• **DATASET**:
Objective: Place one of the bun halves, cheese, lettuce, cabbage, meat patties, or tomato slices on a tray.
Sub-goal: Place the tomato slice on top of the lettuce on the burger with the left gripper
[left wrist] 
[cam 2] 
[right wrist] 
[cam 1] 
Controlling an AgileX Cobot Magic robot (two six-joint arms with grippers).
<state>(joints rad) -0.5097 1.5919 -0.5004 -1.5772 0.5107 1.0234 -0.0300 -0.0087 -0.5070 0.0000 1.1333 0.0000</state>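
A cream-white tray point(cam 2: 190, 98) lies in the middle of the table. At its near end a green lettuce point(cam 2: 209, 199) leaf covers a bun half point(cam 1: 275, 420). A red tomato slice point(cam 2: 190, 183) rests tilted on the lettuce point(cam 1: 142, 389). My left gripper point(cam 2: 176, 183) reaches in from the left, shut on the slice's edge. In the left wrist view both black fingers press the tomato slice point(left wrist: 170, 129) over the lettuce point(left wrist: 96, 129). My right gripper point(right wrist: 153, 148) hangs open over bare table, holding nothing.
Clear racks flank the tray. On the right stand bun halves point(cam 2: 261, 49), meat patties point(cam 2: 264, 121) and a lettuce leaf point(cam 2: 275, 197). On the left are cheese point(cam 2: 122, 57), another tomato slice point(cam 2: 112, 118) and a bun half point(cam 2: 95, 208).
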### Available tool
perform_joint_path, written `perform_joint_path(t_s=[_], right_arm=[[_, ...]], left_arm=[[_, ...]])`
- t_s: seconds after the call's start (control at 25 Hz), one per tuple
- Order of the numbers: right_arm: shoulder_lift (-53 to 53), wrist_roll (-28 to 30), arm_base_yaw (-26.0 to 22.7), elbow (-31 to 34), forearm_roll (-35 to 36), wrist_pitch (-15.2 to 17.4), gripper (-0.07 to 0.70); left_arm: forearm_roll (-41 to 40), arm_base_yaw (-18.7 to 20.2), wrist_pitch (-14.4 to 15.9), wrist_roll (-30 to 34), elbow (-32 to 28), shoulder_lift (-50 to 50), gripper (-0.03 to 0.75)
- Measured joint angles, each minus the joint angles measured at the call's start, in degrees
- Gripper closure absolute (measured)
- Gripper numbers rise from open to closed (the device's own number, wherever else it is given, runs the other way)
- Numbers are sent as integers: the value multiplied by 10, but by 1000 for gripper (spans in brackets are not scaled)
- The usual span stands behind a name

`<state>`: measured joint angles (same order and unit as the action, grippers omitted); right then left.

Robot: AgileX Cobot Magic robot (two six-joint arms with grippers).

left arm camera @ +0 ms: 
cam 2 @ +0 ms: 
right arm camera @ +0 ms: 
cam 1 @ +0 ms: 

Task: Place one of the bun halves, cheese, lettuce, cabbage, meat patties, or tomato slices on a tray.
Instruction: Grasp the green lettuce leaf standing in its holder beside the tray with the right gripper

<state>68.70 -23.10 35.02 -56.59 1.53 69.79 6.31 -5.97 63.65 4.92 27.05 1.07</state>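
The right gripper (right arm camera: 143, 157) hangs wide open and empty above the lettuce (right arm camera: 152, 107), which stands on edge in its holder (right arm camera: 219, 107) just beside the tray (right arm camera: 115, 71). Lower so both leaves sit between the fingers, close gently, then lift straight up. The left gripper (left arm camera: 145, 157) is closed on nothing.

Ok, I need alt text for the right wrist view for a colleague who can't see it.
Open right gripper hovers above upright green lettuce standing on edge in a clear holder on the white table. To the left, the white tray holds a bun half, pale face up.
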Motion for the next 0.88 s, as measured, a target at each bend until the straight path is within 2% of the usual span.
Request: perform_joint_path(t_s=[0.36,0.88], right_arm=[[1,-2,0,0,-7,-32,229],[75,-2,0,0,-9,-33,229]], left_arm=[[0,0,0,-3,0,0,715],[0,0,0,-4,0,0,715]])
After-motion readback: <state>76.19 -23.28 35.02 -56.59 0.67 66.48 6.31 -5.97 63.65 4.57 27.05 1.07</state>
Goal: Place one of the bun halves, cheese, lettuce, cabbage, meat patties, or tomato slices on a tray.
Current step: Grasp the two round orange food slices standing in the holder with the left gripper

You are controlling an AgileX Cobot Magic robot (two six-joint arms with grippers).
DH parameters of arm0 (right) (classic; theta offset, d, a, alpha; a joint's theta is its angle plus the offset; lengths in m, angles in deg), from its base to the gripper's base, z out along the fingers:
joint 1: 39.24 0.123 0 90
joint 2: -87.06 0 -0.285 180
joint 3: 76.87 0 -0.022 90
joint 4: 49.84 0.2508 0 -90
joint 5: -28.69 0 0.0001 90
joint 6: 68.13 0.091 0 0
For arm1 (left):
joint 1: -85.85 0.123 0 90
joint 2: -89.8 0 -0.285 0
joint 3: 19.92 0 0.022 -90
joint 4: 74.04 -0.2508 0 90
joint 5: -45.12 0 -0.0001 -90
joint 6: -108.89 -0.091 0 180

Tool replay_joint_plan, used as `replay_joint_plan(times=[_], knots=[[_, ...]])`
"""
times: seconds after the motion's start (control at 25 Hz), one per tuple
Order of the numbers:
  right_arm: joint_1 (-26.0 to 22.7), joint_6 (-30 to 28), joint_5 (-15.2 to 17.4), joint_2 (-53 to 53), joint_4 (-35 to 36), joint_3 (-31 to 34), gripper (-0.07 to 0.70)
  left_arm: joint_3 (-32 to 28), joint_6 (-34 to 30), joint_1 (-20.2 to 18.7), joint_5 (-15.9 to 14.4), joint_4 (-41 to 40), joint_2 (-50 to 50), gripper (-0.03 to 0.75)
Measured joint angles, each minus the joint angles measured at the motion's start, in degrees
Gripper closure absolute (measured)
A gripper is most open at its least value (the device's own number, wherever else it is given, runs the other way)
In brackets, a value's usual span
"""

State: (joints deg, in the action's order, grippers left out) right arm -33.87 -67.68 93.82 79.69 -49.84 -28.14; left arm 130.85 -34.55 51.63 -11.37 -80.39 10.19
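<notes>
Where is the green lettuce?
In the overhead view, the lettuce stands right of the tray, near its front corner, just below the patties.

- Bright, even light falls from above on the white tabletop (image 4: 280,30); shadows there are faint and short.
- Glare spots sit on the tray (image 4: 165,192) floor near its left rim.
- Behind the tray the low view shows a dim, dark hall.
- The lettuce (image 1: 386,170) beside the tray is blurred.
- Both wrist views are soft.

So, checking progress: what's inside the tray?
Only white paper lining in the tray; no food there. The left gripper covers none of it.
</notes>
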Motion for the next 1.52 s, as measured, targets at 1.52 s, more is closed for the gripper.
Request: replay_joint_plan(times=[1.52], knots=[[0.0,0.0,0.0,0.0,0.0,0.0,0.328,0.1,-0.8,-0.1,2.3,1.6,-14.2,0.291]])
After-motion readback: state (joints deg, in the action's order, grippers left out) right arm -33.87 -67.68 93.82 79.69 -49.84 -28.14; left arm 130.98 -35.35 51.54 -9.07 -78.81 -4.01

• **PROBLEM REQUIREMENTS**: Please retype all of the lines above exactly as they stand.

• **ANSWER TO THIS EXERCISE**:
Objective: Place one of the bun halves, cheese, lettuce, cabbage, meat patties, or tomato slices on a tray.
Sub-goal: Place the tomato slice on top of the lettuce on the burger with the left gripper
[left wrist] 
[cam 2] 
[right wrist] 
[cam 1] 
Controlling an AgileX Cobot Magic robot (two six-joint arms with grippers).
<state>(joints rad) -0.5097 1.5919 -0.5004 -1.5772 0.5107 1.0234 -0.0300 -0.0087 -0.5070 0.0000 1.1333 0.0000</state>
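A cream-white tray point(cam 2: 190, 98) lies in the middle of the table. At its near end a green lettuce point(cam 2: 209, 199) leaf covers a bun half point(cam 1: 275, 420). A red tomato slice point(cam 2: 190, 183) rests tilted on the lettuce point(cam 1: 142, 389). My left gripper point(cam 2: 176, 183) reaches in from the left, shut on the slice's edge. In the left wrist view both black fingers press the tomato slice point(left wrist: 170, 129) over the lettuce point(left wrist: 96, 129). My right gripper point(right wrist: 153, 148) hangs open over bare table, holding nothing.
Clear racks flank the tray. On the right stand bun halves point(cam 2: 261, 49), meat patties point(cam 2: 264, 121) and a lettuce leaf point(cam 2: 275, 197). On the left are cheese point(cam 2: 122, 57), another tomato slice point(cam 2: 112, 118) and a bun half point(cam 2: 95, 208).
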### Available tool
perform_joint_path, written `perform_joint_path(t_s=[_], right_arm=[[_, ...]], left_arm=[[_, ...]])`
- t_s: seconds after the call's start (control at 25 Hz), one per tuple
- Order of the numbers: right_arm: shoulder_lift (-53 to 53), wrist_roll (-28 to 30), arm_base_yaw (-26.0 to 22.7), elbow (-31 to 34), forearm_roll (-35 to 36), wrist_pitch (-15.2 to 17.4), gripper (-0.07 to 0.70); left_arm: forearm_roll (-41 to 40), arm_base_yaw (-18.7 to 20.2), wrist_pitch (-14.4 to 15.9), wrist_roll (-30 to 34), elbow (-32 to 28), shoulder_lift (-50 to 50), gripper (-0.03 to 0.75)
- Measured joint angles, each minus the joint angles measured at the call's start, in degrees
- Gripper closure absolute (measured)
- Gripper numbers rise from open to closed (the device's own number, wherever else it is given, runs the other way)
- Numbers are sent as integers: the value multiplied by 10, but by 1000 for gripper (spans in brackets are not scaled)
- The usual span stands behind a name

`<state>`: measured joint angles (same order and unit as the action, grippers omitted); right then left.

Robot: AgileX Cobot Magic robot (two six-joint arms with grippers).

left arm camera @ +0 ms: 
cam 2 @ +0 ms: 
right arm camera @ +0 ms: 
cam 1 @ +0 ms: 

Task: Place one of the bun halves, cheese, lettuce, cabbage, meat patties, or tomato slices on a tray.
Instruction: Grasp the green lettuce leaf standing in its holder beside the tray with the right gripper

<state>68.70 -23.10 35.02 -56.59 1.53 69.79 6.31 -5.97 63.65 4.92 27.05 1.07</state>
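The right gripper (right arm camera: 143, 157) hangs wide open and empty above the lettuce (right arm camera: 152, 107), which stands on edge in its holder (right arm camera: 219, 107) just beside the tray (right arm camera: 115, 71). Lower so both leaves sit between the fingers, close gently, then lift straight up. The left gripper (left arm camera: 145, 157) is closed on nothing.

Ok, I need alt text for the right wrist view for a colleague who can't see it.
Open right gripper hovers above upright green lettuce standing on edge in a clear holder on the white table. To the left, the white tray holds a bun half, pale face up.
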Motion for the next 0.88 s, as measured, a target at each bend until the straight path is within 2% of the usual span.
Request: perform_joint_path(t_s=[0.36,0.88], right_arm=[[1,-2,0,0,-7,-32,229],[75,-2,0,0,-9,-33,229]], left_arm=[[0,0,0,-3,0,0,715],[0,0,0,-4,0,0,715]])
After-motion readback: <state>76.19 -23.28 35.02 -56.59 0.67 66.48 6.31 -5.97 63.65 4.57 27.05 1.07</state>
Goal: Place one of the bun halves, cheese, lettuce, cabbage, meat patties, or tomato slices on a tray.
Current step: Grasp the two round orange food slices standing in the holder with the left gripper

You are controlling an AgileX Cobot Magic robot (two six-joint arms with grippers).
DH parameters of arm0 (right) (classic; theta offset, d, a, alpha; a joint's theta is its angle plus the offset; lengths in m, angles in deg), from its base to the gripper's base, z out along the fingers:
joint 1: 39.24 0.123 0 90
joint 2: -87.06 0 -0.285 180
joint 3: 76.87 0 -0.022 90
joint 4: 49.84 0.2508 0 -90
joint 5: -28.69 0 0.0001 90
joint 6: 68.13 0.091 0 0
For arm1 (left):
joint 1: -85.85 0.123 0 90
joint 2: -89.8 0 -0.285 0
joint 3: 19.92 0 0.022 -90
joint 4: 74.04 -0.2508 0 90
joint 5: -45.12 0 -0.0001 -90
joint 6: -108.89 -0.091 0 180

Tool replay_joint_plan, used as `replay_joint_plan(times=[_], knots=[[_, ...]])`
"""
times: seconds after the motion's start (control at 25 Hz), one per tuple
Order of the numbers:
  right_arm: joint_1 (-26.0 to 22.7), joint_6 (-30 to 28), joint_5 (-15.2 to 17.4), joint_2 (-53 to 53), joint_4 (-35 to 36), joint_3 (-31 to 34), gripper (-0.07 to 0.70)
  left_arm: joint_3 (-32 to 28), joint_6 (-34 to 30), joint_1 (-20.2 to 18.7), joint_5 (-15.9 to 14.4), joint_4 (-41 to 40), joint_2 (-50 to 50), gripper (-0.03 to 0.75)
Measured joint angles, each minus the joint angles measured at the motion's start, in degrees
Gripper closure absolute (measured)
A gripper is most open at its least value (the device's own number, wherever else it is given, runs the other way)
In brackets, a value's usual span
"""

State: (joints deg, in the action's order, grippers left out) right arm -33.87 -67.68 93.82 79.69 -49.84 -28.14; left arm 130.85 -34.55 51.63 -11.37 -80.39 10.19
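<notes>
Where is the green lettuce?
In the overhead view, the lettuce stands right of the tray, near its front corner, just below the patties.

- Bright, even light falls from above on the white tabletop (image 4: 280,30); shadows there are faint and short.
- Glare spots sit on the tray (image 4: 165,192) floor near its left rim.
- Behind the tray the low view shows a dim, dark hall.
- The lettuce (image 1: 386,170) beside the tray is blurred.
- Both wrist views are soft.

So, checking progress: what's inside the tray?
Only white paper lining in the tray; no food there. The left gripper covers none of it.
</notes>
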Motion for the next 1.52 s, as measured, targets at 1.52 s, more is closed for the gripper.
Request: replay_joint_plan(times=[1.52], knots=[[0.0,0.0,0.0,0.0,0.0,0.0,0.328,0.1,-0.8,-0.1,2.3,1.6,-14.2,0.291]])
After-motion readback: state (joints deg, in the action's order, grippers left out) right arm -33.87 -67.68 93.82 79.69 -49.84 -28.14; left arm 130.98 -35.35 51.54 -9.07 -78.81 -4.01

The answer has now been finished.